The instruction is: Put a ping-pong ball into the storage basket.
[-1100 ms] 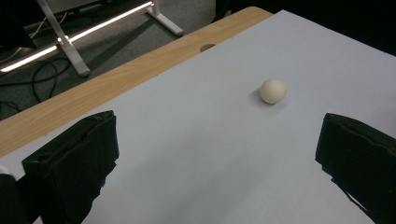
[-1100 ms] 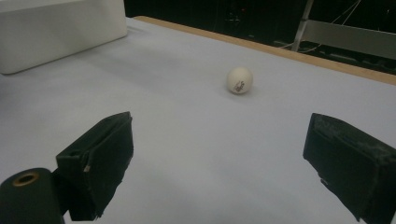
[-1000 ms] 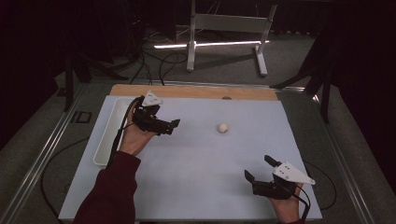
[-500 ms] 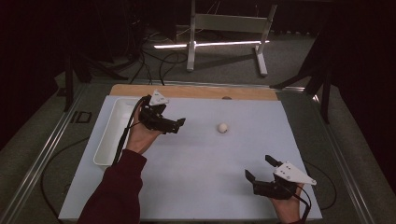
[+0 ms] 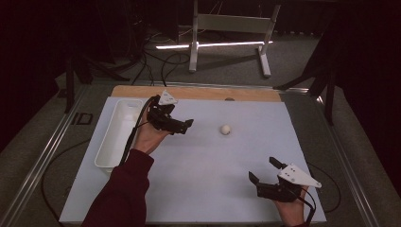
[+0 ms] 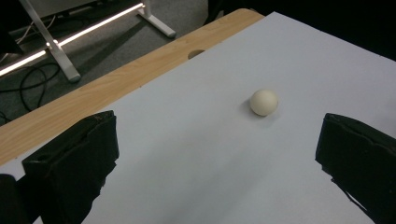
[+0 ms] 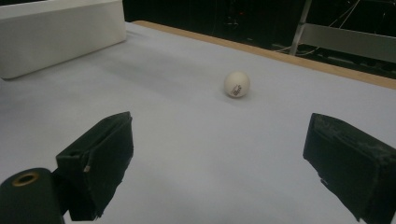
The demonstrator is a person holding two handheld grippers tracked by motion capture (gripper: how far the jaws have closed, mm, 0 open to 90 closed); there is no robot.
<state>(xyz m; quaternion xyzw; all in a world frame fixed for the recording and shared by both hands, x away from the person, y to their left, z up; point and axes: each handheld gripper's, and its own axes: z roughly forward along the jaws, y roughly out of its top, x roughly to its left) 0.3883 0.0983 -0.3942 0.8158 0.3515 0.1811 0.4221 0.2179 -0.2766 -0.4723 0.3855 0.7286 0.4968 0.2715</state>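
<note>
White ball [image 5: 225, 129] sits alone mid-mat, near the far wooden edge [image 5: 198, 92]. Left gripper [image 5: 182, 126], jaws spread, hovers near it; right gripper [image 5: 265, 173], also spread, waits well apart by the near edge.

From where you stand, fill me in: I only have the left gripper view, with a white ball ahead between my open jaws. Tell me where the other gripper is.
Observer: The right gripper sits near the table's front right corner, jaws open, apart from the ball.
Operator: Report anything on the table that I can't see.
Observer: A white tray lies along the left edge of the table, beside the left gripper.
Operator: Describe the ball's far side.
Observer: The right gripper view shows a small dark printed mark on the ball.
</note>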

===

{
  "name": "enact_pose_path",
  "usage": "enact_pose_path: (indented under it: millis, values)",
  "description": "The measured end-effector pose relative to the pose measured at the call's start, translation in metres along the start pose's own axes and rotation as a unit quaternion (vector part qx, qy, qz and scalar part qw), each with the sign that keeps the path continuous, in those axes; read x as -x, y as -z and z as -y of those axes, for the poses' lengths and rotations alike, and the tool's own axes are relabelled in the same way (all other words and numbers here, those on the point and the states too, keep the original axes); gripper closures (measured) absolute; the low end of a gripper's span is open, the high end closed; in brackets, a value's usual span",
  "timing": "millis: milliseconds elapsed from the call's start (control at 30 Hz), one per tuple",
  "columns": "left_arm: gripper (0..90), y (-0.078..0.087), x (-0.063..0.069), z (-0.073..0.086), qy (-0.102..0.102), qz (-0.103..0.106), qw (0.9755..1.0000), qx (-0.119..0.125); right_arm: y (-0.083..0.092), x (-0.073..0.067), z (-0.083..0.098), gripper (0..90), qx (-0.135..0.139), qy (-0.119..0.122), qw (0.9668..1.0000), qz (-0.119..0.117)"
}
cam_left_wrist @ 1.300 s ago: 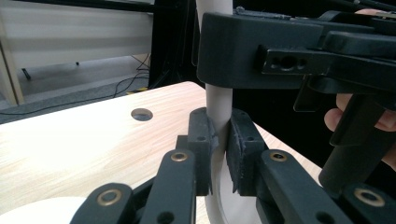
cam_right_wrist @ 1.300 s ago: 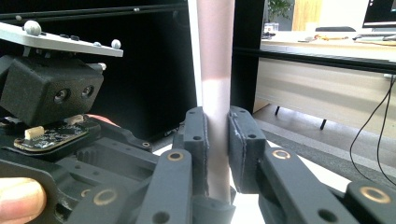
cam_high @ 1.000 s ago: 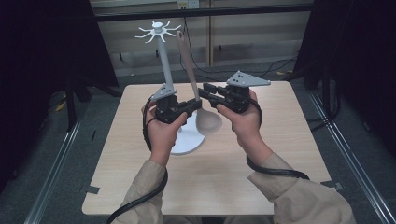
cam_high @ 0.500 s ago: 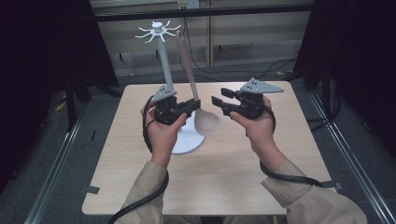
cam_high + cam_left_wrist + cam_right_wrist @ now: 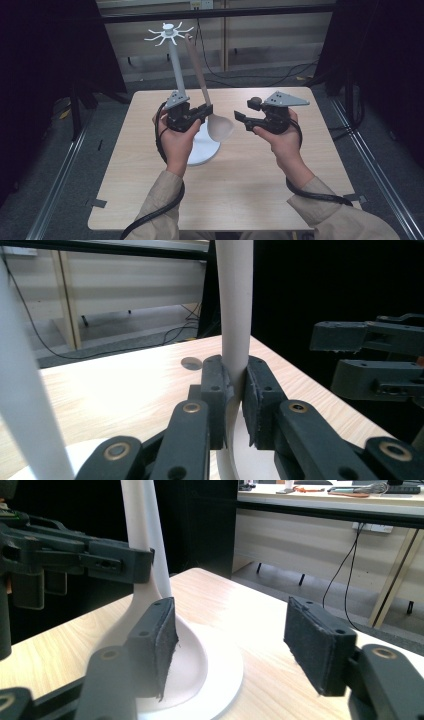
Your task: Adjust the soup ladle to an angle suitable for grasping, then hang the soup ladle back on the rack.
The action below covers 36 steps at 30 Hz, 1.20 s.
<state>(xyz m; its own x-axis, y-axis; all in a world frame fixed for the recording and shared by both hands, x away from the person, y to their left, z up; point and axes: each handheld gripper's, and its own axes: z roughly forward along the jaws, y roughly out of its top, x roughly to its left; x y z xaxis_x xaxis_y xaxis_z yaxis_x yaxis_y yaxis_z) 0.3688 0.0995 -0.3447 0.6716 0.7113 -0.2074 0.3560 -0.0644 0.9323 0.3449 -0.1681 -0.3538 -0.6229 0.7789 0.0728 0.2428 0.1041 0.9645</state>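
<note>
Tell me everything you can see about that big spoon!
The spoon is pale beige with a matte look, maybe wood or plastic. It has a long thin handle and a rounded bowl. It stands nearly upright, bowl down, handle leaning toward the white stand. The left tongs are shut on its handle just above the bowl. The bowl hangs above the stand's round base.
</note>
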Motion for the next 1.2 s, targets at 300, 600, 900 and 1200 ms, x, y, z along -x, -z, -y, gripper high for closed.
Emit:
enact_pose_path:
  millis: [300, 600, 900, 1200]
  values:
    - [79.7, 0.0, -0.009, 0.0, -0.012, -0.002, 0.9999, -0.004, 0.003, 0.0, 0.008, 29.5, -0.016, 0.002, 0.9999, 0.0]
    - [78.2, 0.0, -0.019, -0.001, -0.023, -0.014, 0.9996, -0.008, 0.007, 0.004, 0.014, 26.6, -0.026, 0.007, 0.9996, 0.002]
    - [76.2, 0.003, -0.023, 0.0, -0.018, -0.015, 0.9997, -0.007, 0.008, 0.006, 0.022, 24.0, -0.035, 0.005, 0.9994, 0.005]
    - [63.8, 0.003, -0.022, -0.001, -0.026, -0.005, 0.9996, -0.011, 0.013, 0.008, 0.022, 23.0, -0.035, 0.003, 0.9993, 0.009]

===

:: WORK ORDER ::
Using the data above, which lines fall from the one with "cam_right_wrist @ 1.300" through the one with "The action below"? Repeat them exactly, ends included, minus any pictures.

:: RESULT FOR THIS EXERCISE ::
cam_right_wrist @ 1.300 s ago: 
cam_high @ 1.000 s ago: 
cam_high @ 0.500 s ago: 
cam_high + cam_left_wrist + cam_right_wrist @ now: 
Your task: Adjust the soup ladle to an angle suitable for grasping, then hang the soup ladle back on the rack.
The action below covers 36 steps at 30 Hz, 1.20 s.

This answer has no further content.